If space-based solar power proves commercially viable at scale, the companies that control the satellite constellations providing that power will have an extraordinary strategic asset — a source of continuous renewable energy that is not subject to terrestrial constraints on land availability, weather, or local grid capacity. That asset will become more valuable as AI energy demand grows.
It is not difficult to imagine a future in which the largest AI companies operate not just data centers and chip fabrication partnerships, but energy generation infrastructure in orbit. Not because they set out to become space companies, but because their energy requirements eventually made space infrastructure the most reliable path to meeting those requirements.
This would represent the most dramatic expansion of what "technology company" means since the internet era, when software companies became the operators of some of the world's largest physical infrastructure in the form of data centers and undersea cables.
Conclusion: The Companies That Control Energy Will Control AI
The history of technological power has often been, at its root, a history of energy control. The industrial revolution was powered by coal. The twentieth century was shaped by oil. The digital revolution was built on the assumption that electricity was effectively unlimited and would always be someone else's problem to provide.

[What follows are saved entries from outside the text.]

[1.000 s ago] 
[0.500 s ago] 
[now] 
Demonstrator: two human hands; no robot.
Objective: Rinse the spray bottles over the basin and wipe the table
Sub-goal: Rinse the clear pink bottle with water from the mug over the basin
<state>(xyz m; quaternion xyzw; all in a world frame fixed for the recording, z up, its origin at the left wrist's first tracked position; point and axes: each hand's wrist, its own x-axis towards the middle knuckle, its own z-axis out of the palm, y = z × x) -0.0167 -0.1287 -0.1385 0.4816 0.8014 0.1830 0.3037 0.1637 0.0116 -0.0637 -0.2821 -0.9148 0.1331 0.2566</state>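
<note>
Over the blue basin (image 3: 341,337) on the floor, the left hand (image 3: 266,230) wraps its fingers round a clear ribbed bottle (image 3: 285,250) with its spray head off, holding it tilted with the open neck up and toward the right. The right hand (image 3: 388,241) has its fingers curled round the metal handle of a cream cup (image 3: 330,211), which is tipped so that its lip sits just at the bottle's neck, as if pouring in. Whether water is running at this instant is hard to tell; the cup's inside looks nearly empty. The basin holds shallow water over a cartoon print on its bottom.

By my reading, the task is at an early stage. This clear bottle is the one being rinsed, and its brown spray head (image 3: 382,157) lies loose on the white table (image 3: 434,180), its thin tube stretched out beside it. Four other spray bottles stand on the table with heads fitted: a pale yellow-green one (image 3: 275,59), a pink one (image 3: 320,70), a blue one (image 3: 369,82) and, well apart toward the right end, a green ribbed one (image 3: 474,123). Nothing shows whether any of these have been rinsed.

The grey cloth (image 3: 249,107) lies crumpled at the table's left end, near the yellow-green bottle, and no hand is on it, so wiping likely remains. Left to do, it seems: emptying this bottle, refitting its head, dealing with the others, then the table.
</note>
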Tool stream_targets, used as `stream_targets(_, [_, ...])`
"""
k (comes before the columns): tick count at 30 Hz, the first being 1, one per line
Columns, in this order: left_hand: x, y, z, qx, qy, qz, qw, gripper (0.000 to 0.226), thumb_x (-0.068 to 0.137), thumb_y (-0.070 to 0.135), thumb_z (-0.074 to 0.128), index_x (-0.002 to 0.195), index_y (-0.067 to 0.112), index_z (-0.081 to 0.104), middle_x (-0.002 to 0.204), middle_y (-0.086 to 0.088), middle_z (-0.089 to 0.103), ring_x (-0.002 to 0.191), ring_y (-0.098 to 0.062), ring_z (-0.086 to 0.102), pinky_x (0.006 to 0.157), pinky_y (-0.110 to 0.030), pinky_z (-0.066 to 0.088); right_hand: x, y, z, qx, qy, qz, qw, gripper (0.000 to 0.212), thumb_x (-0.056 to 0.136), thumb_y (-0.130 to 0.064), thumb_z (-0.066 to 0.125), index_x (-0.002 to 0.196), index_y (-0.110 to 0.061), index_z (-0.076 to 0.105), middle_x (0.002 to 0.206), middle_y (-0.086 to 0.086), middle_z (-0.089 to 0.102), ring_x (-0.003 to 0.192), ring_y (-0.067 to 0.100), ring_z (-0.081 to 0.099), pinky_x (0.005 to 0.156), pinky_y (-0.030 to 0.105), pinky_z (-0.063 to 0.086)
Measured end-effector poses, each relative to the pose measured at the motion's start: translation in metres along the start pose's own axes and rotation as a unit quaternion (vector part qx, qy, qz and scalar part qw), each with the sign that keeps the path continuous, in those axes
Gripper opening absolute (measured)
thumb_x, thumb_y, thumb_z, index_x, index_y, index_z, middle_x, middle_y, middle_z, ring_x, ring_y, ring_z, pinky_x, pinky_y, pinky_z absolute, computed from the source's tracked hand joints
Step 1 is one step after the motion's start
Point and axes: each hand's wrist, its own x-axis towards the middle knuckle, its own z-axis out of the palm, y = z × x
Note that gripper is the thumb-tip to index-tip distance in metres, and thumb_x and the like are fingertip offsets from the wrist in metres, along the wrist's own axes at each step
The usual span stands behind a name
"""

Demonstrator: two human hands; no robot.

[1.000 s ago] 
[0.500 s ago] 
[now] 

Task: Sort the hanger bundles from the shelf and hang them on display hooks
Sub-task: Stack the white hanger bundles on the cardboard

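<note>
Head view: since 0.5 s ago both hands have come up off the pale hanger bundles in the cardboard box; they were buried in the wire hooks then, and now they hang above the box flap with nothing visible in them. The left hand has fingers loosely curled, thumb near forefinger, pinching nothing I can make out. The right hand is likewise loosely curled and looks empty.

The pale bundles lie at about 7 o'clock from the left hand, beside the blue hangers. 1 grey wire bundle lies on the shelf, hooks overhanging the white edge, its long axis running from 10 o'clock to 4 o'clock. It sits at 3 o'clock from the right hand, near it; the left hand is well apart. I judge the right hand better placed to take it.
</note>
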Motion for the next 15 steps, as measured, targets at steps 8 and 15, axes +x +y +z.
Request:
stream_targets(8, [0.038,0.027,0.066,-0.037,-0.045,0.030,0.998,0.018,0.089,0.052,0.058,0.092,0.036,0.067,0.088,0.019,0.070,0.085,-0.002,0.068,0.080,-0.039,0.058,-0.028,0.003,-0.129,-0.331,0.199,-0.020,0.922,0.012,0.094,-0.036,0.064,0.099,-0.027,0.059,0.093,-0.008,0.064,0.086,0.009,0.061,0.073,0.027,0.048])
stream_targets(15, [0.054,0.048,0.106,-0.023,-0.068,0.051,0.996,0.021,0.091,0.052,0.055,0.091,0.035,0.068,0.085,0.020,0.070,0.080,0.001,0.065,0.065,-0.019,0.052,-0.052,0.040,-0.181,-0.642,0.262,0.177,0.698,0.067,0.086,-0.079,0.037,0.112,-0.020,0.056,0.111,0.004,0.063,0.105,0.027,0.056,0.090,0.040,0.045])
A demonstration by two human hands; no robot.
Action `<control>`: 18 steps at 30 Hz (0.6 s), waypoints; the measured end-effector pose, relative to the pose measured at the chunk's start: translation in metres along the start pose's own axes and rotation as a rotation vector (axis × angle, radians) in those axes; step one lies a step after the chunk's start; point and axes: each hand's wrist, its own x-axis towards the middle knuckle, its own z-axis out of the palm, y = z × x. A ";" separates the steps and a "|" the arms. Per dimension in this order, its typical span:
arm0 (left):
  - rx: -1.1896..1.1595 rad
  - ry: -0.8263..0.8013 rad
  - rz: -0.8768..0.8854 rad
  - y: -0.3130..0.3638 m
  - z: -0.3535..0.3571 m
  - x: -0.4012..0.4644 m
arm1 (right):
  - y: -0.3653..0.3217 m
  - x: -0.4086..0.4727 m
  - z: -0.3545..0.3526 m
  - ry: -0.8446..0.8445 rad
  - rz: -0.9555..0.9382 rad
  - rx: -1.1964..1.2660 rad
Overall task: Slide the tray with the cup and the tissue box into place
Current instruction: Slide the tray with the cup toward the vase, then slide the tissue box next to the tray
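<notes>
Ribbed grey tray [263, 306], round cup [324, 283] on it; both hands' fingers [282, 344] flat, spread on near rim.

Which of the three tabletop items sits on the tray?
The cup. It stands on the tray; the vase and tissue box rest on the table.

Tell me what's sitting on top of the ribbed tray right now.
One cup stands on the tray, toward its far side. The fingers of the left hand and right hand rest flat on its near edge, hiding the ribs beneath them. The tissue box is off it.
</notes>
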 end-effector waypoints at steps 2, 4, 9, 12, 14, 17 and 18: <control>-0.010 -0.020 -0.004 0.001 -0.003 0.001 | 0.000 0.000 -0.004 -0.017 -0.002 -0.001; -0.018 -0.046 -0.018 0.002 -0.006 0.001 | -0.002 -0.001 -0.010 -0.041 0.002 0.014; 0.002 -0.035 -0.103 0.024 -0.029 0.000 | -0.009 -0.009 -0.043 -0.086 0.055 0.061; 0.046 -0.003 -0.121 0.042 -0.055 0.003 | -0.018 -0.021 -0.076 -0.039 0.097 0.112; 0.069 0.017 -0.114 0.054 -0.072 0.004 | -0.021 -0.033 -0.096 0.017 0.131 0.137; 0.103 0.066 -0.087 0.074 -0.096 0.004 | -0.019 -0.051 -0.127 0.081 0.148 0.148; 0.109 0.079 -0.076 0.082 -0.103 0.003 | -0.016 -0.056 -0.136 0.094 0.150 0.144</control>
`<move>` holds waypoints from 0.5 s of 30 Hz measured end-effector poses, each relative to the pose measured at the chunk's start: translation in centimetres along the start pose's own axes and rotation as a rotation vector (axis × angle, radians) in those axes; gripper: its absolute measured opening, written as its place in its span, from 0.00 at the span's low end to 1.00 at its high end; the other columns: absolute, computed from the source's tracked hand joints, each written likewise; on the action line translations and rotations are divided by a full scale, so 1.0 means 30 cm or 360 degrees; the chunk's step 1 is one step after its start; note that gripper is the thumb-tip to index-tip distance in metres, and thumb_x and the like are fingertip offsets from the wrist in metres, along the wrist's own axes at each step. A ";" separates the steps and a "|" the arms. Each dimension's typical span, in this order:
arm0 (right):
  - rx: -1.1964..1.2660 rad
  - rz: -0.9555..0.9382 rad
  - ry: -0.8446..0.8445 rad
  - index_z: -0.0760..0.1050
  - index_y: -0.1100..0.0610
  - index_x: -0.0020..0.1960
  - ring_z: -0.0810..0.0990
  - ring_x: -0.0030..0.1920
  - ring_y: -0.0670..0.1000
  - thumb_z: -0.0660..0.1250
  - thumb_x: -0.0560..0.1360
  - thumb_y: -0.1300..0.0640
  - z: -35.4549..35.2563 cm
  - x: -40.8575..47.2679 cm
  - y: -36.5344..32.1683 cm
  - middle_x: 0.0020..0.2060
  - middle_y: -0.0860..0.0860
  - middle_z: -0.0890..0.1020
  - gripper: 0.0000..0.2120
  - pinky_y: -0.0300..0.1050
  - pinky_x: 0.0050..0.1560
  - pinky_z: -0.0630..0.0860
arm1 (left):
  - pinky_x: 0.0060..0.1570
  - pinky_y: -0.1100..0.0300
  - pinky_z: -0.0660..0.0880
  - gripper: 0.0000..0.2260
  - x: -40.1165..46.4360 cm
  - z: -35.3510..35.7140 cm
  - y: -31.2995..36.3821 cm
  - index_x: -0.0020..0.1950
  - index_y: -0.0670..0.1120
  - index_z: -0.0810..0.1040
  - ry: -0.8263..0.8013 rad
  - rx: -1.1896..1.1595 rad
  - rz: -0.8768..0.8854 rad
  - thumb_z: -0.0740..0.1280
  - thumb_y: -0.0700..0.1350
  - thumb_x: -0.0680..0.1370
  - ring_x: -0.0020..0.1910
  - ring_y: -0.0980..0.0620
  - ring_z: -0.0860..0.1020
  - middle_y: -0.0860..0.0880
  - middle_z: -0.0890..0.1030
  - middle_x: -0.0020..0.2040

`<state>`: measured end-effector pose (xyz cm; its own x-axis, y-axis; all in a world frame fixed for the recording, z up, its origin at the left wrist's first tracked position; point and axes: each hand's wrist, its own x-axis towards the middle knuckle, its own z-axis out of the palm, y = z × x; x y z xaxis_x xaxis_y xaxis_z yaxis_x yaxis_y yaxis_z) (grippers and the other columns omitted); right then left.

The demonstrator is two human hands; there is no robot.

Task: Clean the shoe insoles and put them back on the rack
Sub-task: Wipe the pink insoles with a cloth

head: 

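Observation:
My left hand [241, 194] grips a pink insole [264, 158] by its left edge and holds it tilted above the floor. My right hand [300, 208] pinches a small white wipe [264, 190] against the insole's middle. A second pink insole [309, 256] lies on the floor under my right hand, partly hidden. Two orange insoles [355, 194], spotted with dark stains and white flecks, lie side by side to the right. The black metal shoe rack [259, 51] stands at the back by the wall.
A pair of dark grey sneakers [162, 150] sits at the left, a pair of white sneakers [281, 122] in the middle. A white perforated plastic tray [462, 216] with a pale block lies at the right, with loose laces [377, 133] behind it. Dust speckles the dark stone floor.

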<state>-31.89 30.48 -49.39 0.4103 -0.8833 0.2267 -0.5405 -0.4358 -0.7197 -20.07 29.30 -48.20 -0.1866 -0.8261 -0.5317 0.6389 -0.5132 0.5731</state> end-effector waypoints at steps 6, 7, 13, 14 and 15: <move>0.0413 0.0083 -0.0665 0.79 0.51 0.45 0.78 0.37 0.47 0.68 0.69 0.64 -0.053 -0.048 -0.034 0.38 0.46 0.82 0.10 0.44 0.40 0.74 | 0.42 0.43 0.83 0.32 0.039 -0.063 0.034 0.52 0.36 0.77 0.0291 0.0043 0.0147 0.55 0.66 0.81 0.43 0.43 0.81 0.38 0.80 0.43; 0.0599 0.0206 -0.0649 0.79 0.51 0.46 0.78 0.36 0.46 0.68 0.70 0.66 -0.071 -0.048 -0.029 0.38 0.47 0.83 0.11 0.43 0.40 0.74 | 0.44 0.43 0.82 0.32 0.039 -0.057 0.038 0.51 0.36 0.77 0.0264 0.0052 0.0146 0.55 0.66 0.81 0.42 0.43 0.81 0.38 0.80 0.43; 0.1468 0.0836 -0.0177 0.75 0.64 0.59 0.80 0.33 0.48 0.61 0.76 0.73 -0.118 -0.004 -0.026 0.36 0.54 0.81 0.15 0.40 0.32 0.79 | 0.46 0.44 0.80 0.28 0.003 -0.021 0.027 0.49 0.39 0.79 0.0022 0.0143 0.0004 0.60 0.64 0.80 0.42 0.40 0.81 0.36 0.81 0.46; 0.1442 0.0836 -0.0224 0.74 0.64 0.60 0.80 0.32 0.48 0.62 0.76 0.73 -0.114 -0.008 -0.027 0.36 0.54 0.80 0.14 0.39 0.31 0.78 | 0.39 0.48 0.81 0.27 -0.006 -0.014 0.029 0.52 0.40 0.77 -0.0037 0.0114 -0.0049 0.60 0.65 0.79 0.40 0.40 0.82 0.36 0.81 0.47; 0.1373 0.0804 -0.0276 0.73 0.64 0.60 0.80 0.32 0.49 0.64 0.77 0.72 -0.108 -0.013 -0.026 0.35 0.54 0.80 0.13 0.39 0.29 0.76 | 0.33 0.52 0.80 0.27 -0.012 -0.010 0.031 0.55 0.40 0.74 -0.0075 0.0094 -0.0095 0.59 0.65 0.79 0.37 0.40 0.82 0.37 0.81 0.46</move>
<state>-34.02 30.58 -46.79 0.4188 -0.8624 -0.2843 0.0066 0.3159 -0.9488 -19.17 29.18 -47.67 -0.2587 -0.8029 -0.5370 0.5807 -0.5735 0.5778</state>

AI has ended that assumption.
The companies that will define the AI era are not just the ones that build the most capable models or the most efficient chips. They are the ones that secure reliable, scalable, sustainable access to the electricity those models and chips require. Energy is becoming a strategic asset for technology companies in the way that oil was a strategic asset for industrial companies in the twentieth century.
Meta's deal with Overview Energy is an early and ambitious move in this new competitive landscape. Whether space-based solar power succeeds on the timeline proposed, the direction it signals is clear: the AI race has expanded beyond software and silicon into the physical world — and all the way into orbit.
Final Thought
The most important infrastructure for the AI age is not the data center. It is the power plant — and the most ambitious version of that power plant is orbiting Earth right now in the form of satellites that have not yet been built. Meta is betting that they will be. And given what is at stake in the AI race, that bet may turn out to be one of the most strategically important investments in technology history.